|Country||United Kingdom of Great Britain and Ireland|
|Gimcrack Stakes (1922)
Epsom Derby (1924)
Prince of Wales's Stakes (1924)
Sansovino (1921–1940) was a British Thoroughbred racehorse and sire. In a career which lasted from 1922 to 1924 he ran twelve times and won six races. His most significant victory came as a three-year-old in 1924 when he won the Epsom Derby by six lengths in some of the most difficult conditions in the race’s history. He went on to have a modestly successful career at stud.

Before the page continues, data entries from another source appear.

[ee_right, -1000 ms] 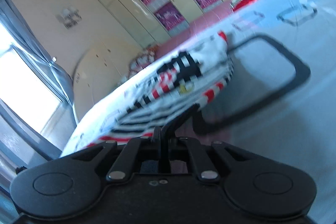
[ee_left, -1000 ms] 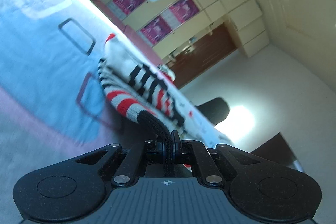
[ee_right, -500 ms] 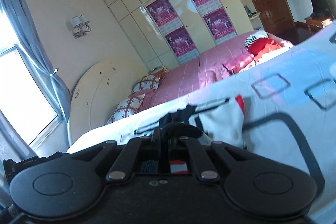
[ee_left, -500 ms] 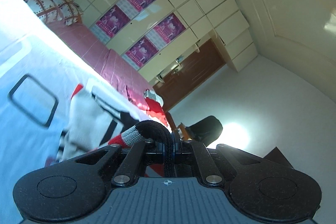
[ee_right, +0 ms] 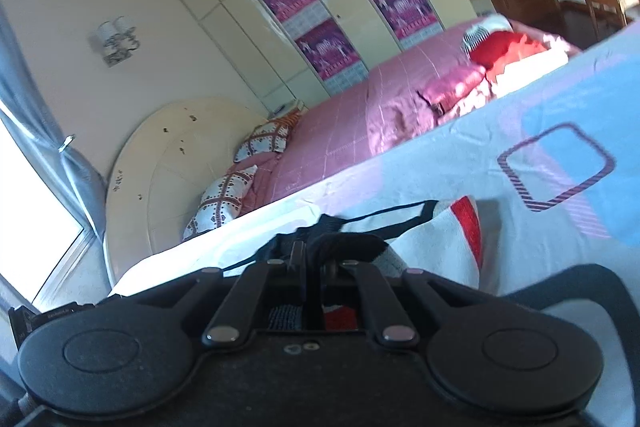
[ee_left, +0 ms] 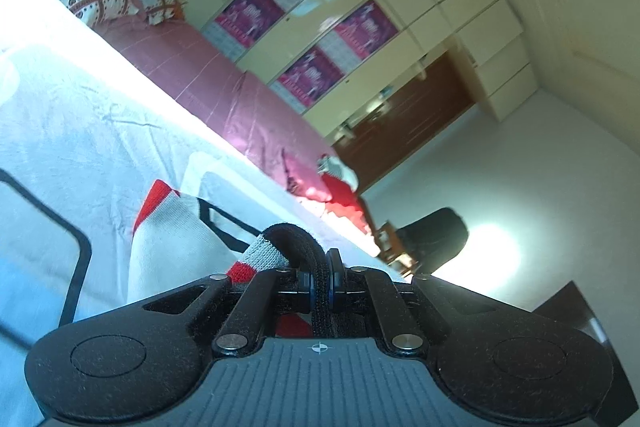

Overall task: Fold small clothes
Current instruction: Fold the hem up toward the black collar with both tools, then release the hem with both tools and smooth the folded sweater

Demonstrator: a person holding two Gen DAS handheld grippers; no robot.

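both wrist views, fold in progress. the left gripper (ee_left: pixel 320 269), lower centre of its frame, is clamped on the black ribbed hem of a small knit garment (ee_left: pixel 172 239); the right gripper (ee_right: pixel 312 261) pinches the same garment (ee_right: pixel 440 239) likewise. the white, red-trimmed cloth trails onto the patterned bedsheet (ee_left: pixel 80 147) just beyond the jaws. judged status: one fold under way, not yet laid flat; release and smoothing remain.

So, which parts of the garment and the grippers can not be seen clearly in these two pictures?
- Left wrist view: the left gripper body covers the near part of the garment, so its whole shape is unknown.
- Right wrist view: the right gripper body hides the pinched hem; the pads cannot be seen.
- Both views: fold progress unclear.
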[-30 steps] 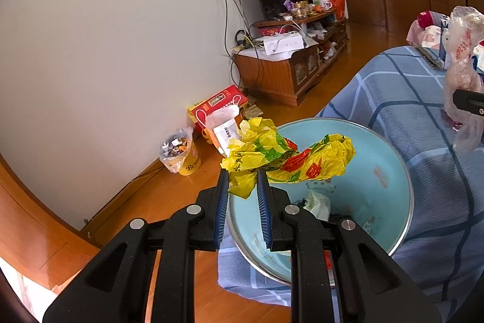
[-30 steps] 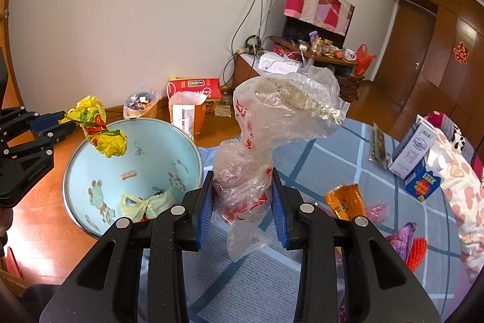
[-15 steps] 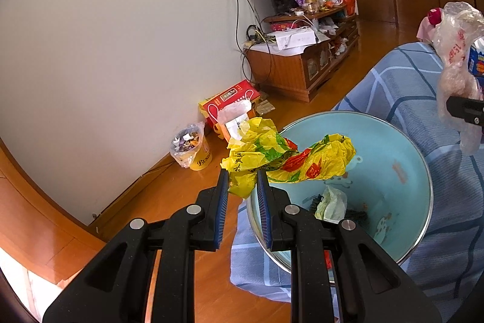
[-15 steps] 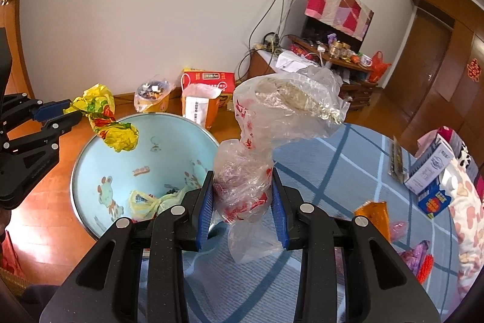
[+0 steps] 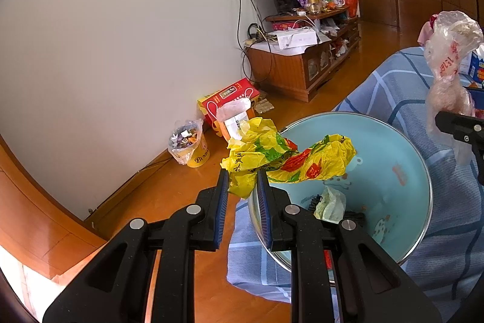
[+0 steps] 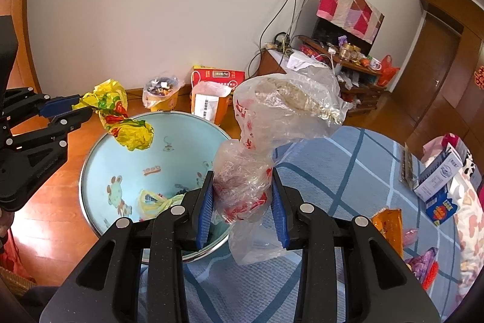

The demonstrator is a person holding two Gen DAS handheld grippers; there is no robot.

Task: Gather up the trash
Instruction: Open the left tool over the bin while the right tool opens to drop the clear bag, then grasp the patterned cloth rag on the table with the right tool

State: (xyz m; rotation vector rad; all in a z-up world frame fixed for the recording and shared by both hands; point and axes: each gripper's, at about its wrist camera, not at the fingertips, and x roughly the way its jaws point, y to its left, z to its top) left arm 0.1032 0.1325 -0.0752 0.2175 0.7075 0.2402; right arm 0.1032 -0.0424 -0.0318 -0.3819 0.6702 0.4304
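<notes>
My left gripper (image 5: 242,182) is shut on a crumpled yellow plastic bag (image 5: 290,158) with red and green print, held over the near rim of a light blue enamel basin (image 5: 402,171). The basin holds a pale crumpled bag (image 5: 329,202) and dark scraps. My right gripper (image 6: 242,202) is shut on a clear plastic bag with red print (image 6: 272,135), held upright beside the basin (image 6: 127,171), at its right rim. The left gripper (image 6: 75,108) and yellow bag (image 6: 121,117) also show in the right wrist view.
The basin sits on a blue checked cloth (image 6: 332,171). Snack wrappers (image 6: 390,226) and a white and blue carton (image 6: 438,183) lie on the cloth to the right. On the floor by the wall stand a yellow bucket (image 5: 193,150), a red box (image 5: 230,96) and a wooden cabinet (image 5: 296,62).
Both grippers have kept their holds. The views have shifted slightly, and the yellow bag now hangs further over the basin.
</notes>
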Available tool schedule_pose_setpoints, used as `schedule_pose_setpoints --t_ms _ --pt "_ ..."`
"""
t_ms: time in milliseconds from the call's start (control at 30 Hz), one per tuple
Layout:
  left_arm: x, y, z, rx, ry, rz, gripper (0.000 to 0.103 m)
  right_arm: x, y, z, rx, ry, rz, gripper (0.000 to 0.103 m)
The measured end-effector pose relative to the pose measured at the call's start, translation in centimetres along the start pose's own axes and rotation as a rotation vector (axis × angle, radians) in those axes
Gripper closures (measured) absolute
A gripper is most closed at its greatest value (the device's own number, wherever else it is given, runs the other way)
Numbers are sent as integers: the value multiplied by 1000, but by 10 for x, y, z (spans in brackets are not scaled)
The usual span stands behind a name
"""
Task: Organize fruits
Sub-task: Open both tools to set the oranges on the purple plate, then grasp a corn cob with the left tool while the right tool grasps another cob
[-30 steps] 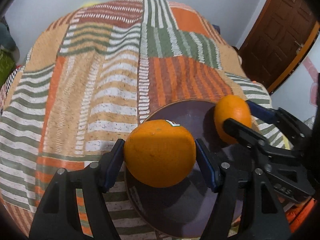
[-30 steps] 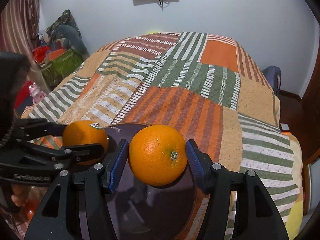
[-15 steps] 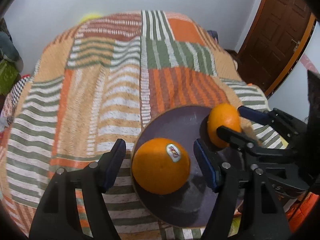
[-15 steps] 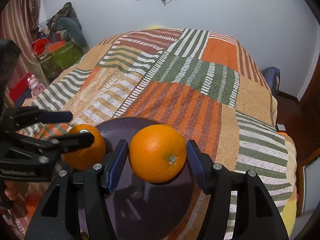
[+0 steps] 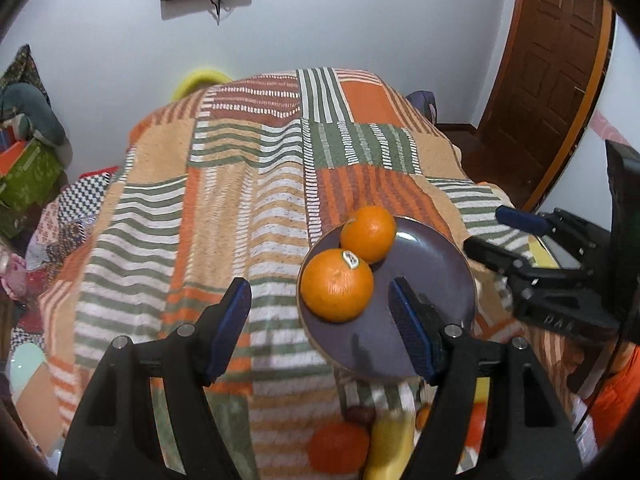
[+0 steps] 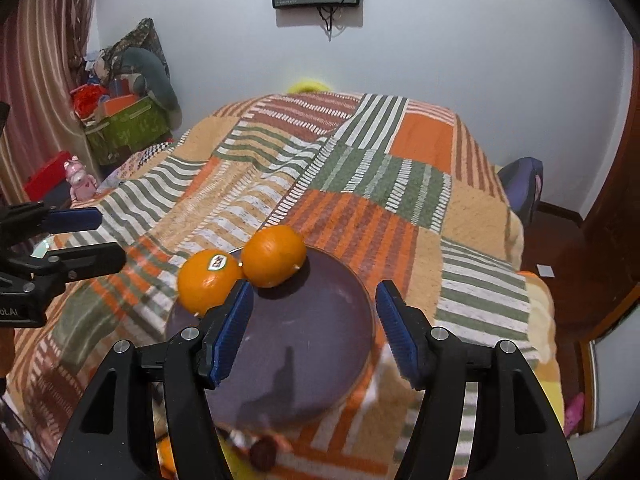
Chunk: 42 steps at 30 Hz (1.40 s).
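Observation:
Two oranges lie touching on a dark purple plate (image 5: 432,280) on the striped bedspread. The stickered orange (image 5: 337,285) is nearer in the left wrist view, the plain orange (image 5: 368,233) behind it. In the right wrist view the stickered orange (image 6: 208,282) is left of the plain orange (image 6: 274,256) on the plate (image 6: 320,340). My left gripper (image 5: 320,326) is open and empty, raised above the plate. My right gripper (image 6: 314,330) is open and empty above the plate; it also shows in the left wrist view (image 5: 496,232).
More fruit lies below the plate at the near edge: an orange (image 5: 339,448), a banana (image 5: 390,446) and a dark red fruit (image 6: 262,452). The patchwork bedspread (image 5: 224,208) stretches to the far wall. A wooden door (image 5: 548,64) stands at the right.
Both grippers let go of their oranges, opened and pulled back and up. The two oranges now rest side by side on the plate.

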<state>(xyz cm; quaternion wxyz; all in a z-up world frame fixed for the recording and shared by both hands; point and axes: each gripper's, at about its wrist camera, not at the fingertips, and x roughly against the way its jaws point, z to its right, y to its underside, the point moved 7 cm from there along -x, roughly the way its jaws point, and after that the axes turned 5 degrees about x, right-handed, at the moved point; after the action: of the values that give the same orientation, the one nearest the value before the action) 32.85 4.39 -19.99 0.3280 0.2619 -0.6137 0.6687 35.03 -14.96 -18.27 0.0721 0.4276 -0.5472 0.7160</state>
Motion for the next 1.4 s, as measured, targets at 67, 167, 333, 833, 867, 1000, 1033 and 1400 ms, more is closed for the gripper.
schedule_pose_setpoints --t_ms 67,167,333,833,867,1000,1033,1400 --pt "13 8 0 -6 -8 11 31 12 4 -1 0 4 9 41" --pt "35 22 0 -1 -14 36 23 28 13 -2 5 16 22 37" --pt "53 44 4 5 -11 34 18 43 31 -6 10 16 11 36" --pt "45 112 17 9 1 -78 10 38 98 -22 -29 -95 -115 42" --pt "41 117 18 14 6 -96 10 38 102 -24 -31 -104 -123 44" --pt "27 134 21 30 29 -160 11 30 117 -29 -27 -136 -164 58" --pt "26 137 21 31 32 -168 14 28 121 -31 -26 -150 -176 62" --pt "-2 167 33 46 91 -280 50 22 128 -33 7 -193 -193 59"
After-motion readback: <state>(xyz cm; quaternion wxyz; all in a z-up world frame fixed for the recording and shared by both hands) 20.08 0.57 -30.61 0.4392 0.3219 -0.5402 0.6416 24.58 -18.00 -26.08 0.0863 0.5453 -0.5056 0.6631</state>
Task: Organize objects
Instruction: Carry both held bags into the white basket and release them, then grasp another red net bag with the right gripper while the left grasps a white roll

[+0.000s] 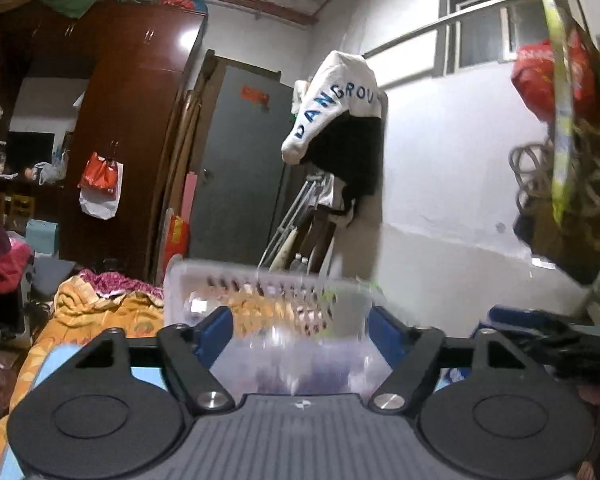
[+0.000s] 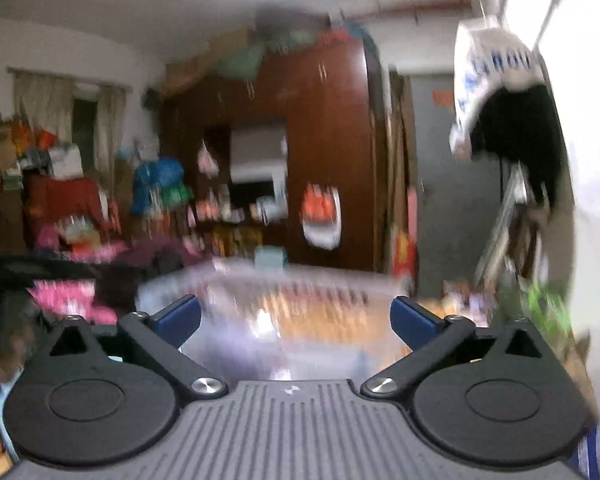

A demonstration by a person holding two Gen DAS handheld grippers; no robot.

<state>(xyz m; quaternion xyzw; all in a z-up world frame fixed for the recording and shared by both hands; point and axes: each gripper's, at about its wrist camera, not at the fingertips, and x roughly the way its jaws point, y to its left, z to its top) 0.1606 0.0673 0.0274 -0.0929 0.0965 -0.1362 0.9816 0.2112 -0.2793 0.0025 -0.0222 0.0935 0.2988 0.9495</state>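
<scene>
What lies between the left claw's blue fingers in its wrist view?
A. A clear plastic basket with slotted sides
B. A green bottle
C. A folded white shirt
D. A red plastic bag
A: the basket, see-through with a row of slots in its wall, fills the gap of the left claw.

Left gripper (image 1: pixel 300 326): we see blue fingers (image 1: pixel 219 330), black link arms, silver screws.
Its body: ribbed grey plate, small white mark, two black round discs.
Right gripper (image 2: pixel 296 318): we get the same build, blue fingers (image 2: pixel 180 316), silver screws.
Sleeve (image 2: pixel 598 444): blue with pale stripes, blurred.
</scene>
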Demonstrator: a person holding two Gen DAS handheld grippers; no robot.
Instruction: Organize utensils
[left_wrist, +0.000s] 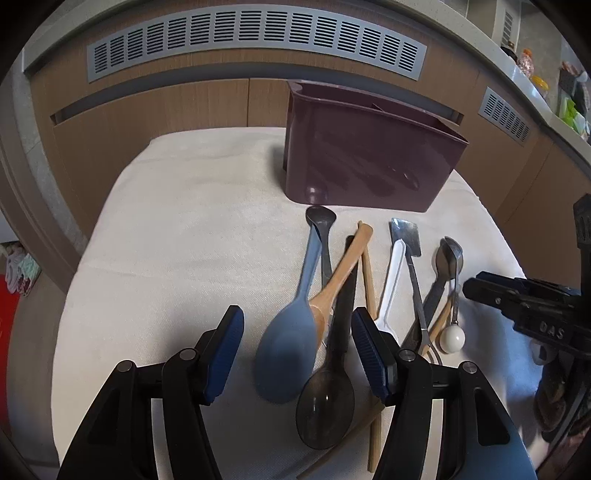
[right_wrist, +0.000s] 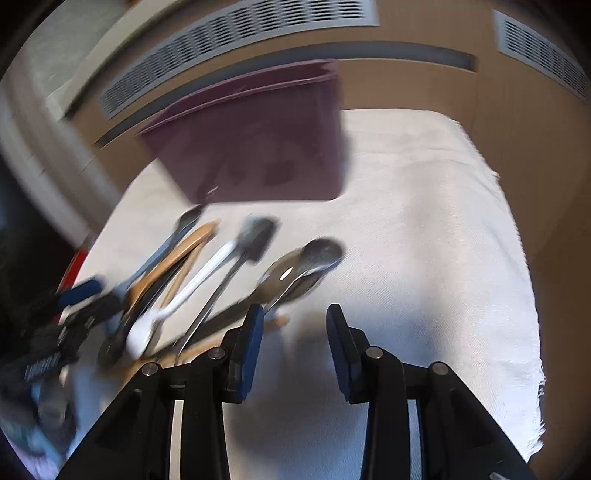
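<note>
A dark purple utensil holder (left_wrist: 365, 162) stands on a white cloth (left_wrist: 184, 229); it also shows blurred in the right wrist view (right_wrist: 266, 147). Several utensils lie in front of it: a blue spoon (left_wrist: 291, 339), a wooden spoon (left_wrist: 340, 277), a smoky clear spoon (left_wrist: 327, 406), a white plastic spoon (left_wrist: 391, 280), a metal spatula (left_wrist: 408, 236) and metal spoons (left_wrist: 448, 258). My left gripper (left_wrist: 297, 349) is open, its jaws either side of the blue and smoky spoons. My right gripper (right_wrist: 295, 343) is open and empty over bare cloth, just right of the metal spoons (right_wrist: 306, 266).
Wooden cabinet fronts with grey vents (left_wrist: 255, 40) run behind the table. A counter with bottles and clutter (left_wrist: 546, 81) is at the far right. The cloth's edge (right_wrist: 532, 332) falls away on the right. The right gripper's body (left_wrist: 532, 306) shows beside the utensils.
</note>
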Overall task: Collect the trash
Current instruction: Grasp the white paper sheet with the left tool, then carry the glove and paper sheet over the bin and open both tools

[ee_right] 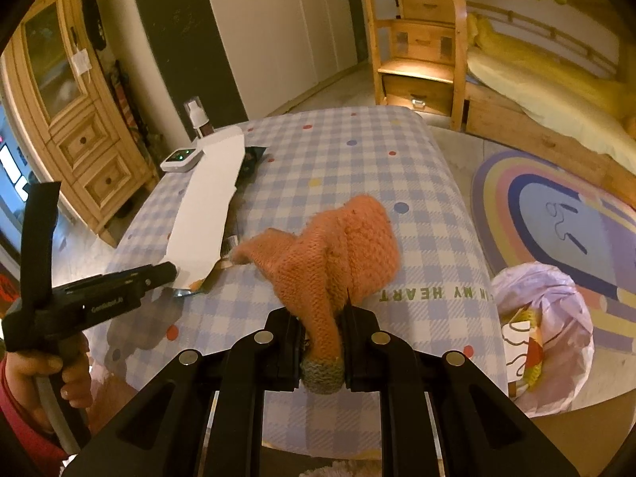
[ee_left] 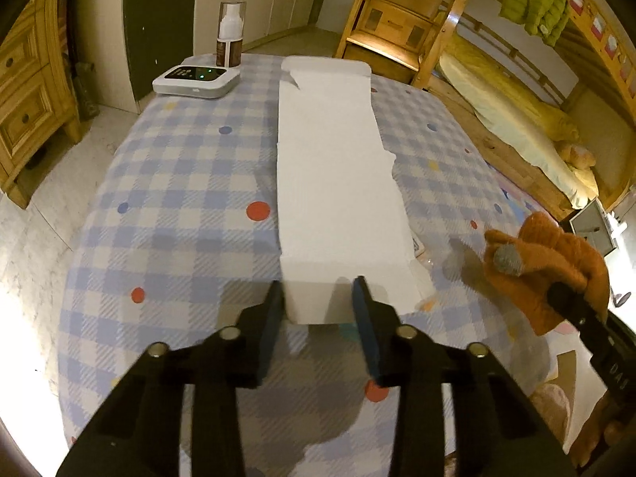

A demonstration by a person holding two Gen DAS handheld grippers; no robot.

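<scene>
I am clamping my right gripper (ee_right: 320, 342) on a nubbly orange knitted glove (ee_right: 342, 246), its grey cuff between the pads. Beside the glove, a long flattened white cardboard box (ee_left: 330, 183) is lying on the checked tablecloth (ee_left: 179, 183); my left gripper (ee_left: 318, 306) is straddling the box's near end, whether pressing I cannot tell. Right of the glove, a thin plastic bag (ee_right: 544, 338) on the floor is holding scraps.
</scene>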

Sansovino’s sire, Swynford, who was also owned by Lord Derby, was an excellent racehorse who won the St Leger in 1910 and went on to be a Champion sire in 1923 . Apart from Sansovino, he sired the dual classic-winning fillies Saucy Sue (1000 Guineas, Oaks) and Tranquil (Oaks, St Leger) and the three-time Champion sire Blandford. Sansovino’s dam Gondolette has been described as “one of the most famous mares in the Stud Book”. She was the dam of Sansovino’s full sister Ferry (1000 Guineas) and the direct, female-line ancestor of such notable thoroughbreds as Hyperion, Sickle, Pharamond, Big Game and Snow Knight.
1923: two-year-old season
Sansovino was sent to Goodwood in July for his first racecourse appearance and won the six furlong Ham Produce Stakes by a length from Cleone in a time of 1:15.2. A month later, he was moved up in class for the Gimcrack Stakes, again over six furlongs at York. Sansovino won comfortably, beating Dandelion by three quarters of a length but did not run again that season.
1924: three-year-old season
Sansovino made his three-year-old debut at Birmingham Racecourse (a venue which closed in 1965), starting at odds of 1/5 against moderate opposition. He was not impressive in narrowly defeating a horse named Rugeley, but the form was boosted to an extent when the runner-up won the Chester Cup in May. Sansovino’s next start was in the Newmarket Stakes a recognised trial race for the Epsom Derby. He finished only third but did little wrong in being beaten a head and a neck by the top-class colts Hurstwood and Salmon-Trout after being unsuited by the slow pace and having been badly hampered in the closing stages.
Sansovino’s position as a major contender for the Derby was not, however, established on the public racecourse but in a private trial on the Newmarket training gallops. He was matched against his older stable companions Tranquil and Pharos and won by six lengths, despite receiving only three pounds in weight The official weight-for-age scale suggests that a three-year-old should be receiving around fifteen pounds from a four-year-old at this point in the season, so the performance was extremely impressive. Indeed, according to one story, one of the riders of the beaten horses rushed home, pawned his wife’s jewellery, and wagered the money raised on Sansovino for the Derby before the bookmakers learned of the outcome of the trial.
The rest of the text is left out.